PROBLEM REQUIREMENTS -> What is needed is an exact copy of every entry below, minus the images.

GIVEN DATA ->
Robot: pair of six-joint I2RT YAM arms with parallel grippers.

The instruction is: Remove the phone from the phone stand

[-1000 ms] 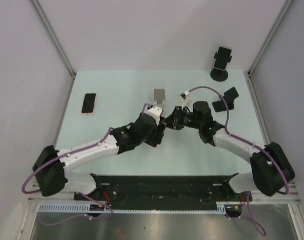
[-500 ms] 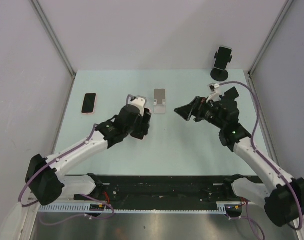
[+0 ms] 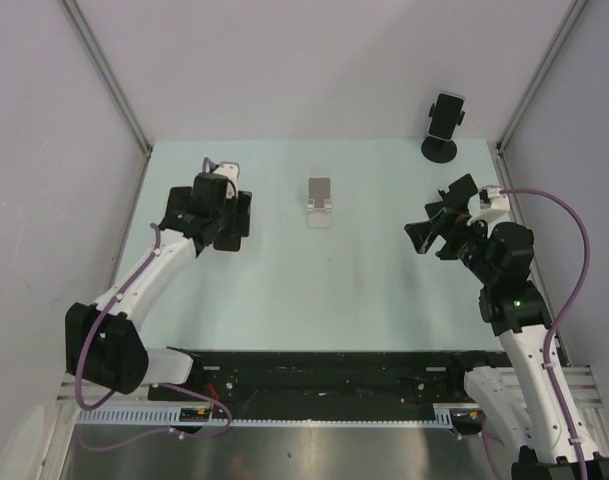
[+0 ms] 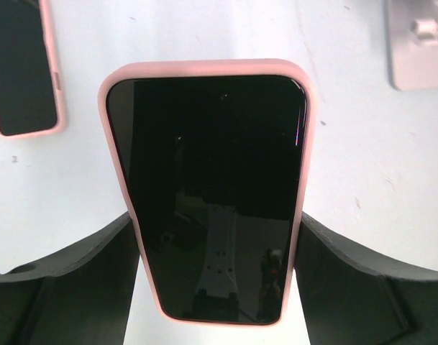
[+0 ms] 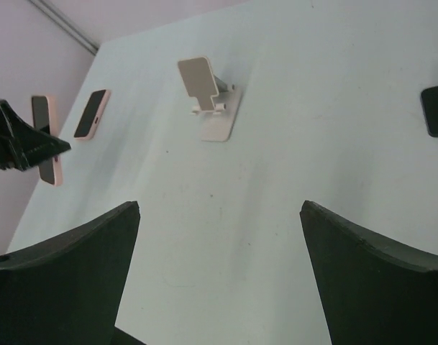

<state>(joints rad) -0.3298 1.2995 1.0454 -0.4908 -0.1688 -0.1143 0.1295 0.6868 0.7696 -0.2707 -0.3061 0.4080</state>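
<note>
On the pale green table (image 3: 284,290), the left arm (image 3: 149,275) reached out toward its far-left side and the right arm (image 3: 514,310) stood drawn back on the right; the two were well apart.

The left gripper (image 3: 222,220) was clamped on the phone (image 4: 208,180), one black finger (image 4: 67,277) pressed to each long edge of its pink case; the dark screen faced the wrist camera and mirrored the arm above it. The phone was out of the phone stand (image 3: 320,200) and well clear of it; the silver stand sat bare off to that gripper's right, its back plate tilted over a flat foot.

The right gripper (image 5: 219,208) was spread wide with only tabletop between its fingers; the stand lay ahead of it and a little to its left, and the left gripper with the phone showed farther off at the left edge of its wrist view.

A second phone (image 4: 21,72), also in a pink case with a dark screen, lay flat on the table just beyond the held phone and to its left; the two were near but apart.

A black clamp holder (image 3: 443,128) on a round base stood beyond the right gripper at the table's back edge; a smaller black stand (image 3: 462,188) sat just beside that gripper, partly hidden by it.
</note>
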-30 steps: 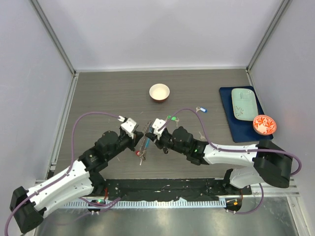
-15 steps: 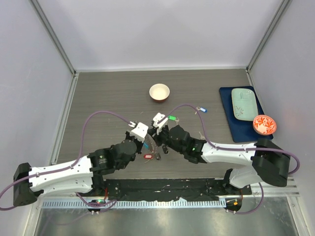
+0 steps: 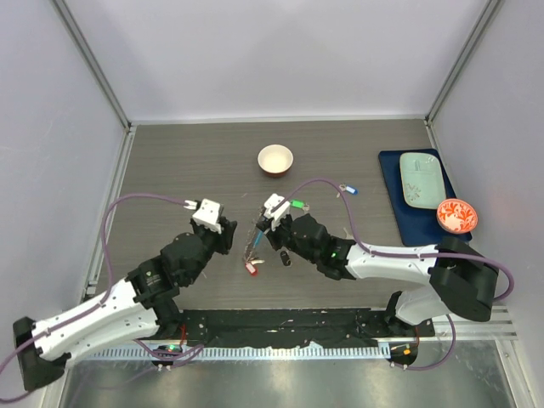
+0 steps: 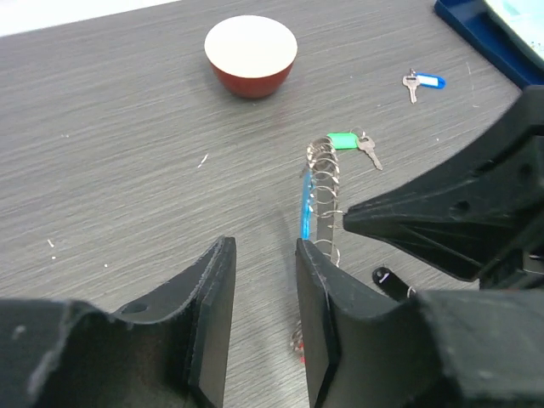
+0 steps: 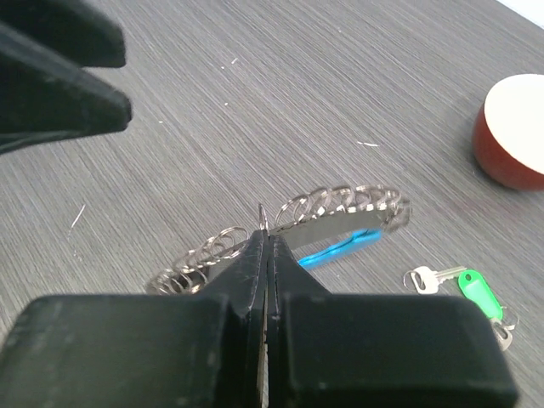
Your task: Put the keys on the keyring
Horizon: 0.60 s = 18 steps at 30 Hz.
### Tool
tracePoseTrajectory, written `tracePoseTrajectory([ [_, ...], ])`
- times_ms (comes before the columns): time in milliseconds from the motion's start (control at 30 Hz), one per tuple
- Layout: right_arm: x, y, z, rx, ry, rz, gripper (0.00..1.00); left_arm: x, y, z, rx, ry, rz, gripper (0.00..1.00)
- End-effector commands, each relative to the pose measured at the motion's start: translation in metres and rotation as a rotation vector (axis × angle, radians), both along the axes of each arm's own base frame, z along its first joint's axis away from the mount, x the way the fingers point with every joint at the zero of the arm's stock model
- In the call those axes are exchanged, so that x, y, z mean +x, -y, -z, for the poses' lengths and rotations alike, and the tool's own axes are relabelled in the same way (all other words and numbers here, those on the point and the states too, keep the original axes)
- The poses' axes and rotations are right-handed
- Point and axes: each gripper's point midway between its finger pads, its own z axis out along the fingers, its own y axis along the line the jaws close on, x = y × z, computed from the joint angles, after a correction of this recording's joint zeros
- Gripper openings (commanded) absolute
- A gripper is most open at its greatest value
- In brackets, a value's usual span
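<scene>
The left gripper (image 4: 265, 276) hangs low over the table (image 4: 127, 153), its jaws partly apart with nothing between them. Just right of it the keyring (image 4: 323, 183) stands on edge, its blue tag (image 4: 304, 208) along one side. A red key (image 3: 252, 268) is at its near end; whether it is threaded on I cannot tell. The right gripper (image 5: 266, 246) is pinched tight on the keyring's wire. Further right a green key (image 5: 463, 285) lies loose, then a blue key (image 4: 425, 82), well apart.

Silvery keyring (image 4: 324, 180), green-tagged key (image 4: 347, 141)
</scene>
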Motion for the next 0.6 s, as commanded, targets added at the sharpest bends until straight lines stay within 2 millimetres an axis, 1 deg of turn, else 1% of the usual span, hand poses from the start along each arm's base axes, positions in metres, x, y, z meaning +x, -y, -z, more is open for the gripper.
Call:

OUTPUT FOR THIS EXERCISE ->
Robot: pair of six-joint I2RT YAM arms with parallel grippers.

The instruction is: Remove the phone from the phone stand

[-1000 ms] 
[-500 ms] 
[+0 ms] 
[+0 ms] 
[+0 ms] 

<state>(joints rad) -0.3298 1.2995 1.0454 -0.4908 -0.1688 -0.1143 0.1295 0.6868 0.7696 -0.2707 -0.3061 0.4080</state>
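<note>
On the pale green table (image 3: 284,290), the left arm (image 3: 149,275) reached out toward its far-left side and the right arm (image 3: 514,310) stood drawn back on the right; the two were well apart.

The left gripper (image 3: 222,220) was clamped on the phone (image 4: 208,180), one black finger (image 4: 67,277) pressed to each long edge of its pink case; the dark screen faced the wrist camera and mirrored the arm above it. The phone was out of the phone stand (image 3: 320,200) and well clear of it; the silver stand sat bare off to that gripper's right, its back plate tilted over a flat foot.

The right gripper (image 5: 219,208) was spread wide with only tabletop between its fingers; the stand lay ahead of it and a little to its left, and the left gripper with the phone showed farther off at the left edge of its wrist view.

A second phone (image 4: 21,72), also in a pink case with a dark screen, lay flat on the table just beyond the held phone and to its left; the two were near but apart.

A black clamp holder (image 3: 443,128) on a round base stood beyond the right gripper at the table's back edge; a smaller black stand (image 3: 462,188) sat just beside that gripper, partly hidden by it.
</note>
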-30 steps: 
-15 steps: 
+0 steps: 
+0 steps: 
+0 steps: 
Your task: Put the keys on the keyring
Horizon: 0.60 s = 18 steps at 30 Hz.
### Tool
tracePoseTrajectory, written `tracePoseTrajectory([ [_, ...], ])`
- times_ms (comes before the columns): time in milliseconds from the motion's start (control at 30 Hz), one per tuple
- Layout: right_arm: x, y, z, rx, ry, rz, gripper (0.00..1.00); left_arm: x, y, z, rx, ry, rz, gripper (0.00..1.00)
- End-effector commands, each relative to the pose measured at the motion's start: translation in metres and rotation as a rotation vector (axis × angle, radians), both along the axes of each arm's own base frame, z along its first joint's axis away from the mount, x the way the fingers point with every joint at the zero of the arm's stock model
- In the call those axes are exchanged, so that x, y, z mean +x, -y, -z, for the poses' lengths and rotations alike, and the tool's own axes are relabelled in the same way (all other words and numbers here, those on the point and the states too, keep the original axes)
- The poses' axes and rotations are right-handed
- Point and axes: each gripper's point midway between its finger pads, its own z axis out along the fingers, its own y axis along the line the jaws close on, x = y × z, computed from the joint angles, after a correction of this recording's joint zeros
- Gripper openings (commanded) absolute
- A gripper is most open at its greatest value
- In brackets, a value's usual span
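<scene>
The left gripper (image 4: 265, 276) hangs low over the table (image 4: 127, 153), its jaws partly apart with nothing between them. Just right of it the keyring (image 4: 323, 183) stands on edge, its blue tag (image 4: 304, 208) along one side. A red key (image 3: 252, 268) is at its near end; whether it is threaded on I cannot tell. The right gripper (image 5: 266, 246) is pinched tight on the keyring's wire. Further right a green key (image 5: 463, 285) lies loose, then a blue key (image 4: 425, 82), well apart.

Silvery keyring (image 4: 324, 180), green-tagged key (image 4: 347, 141)
</scene>
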Motion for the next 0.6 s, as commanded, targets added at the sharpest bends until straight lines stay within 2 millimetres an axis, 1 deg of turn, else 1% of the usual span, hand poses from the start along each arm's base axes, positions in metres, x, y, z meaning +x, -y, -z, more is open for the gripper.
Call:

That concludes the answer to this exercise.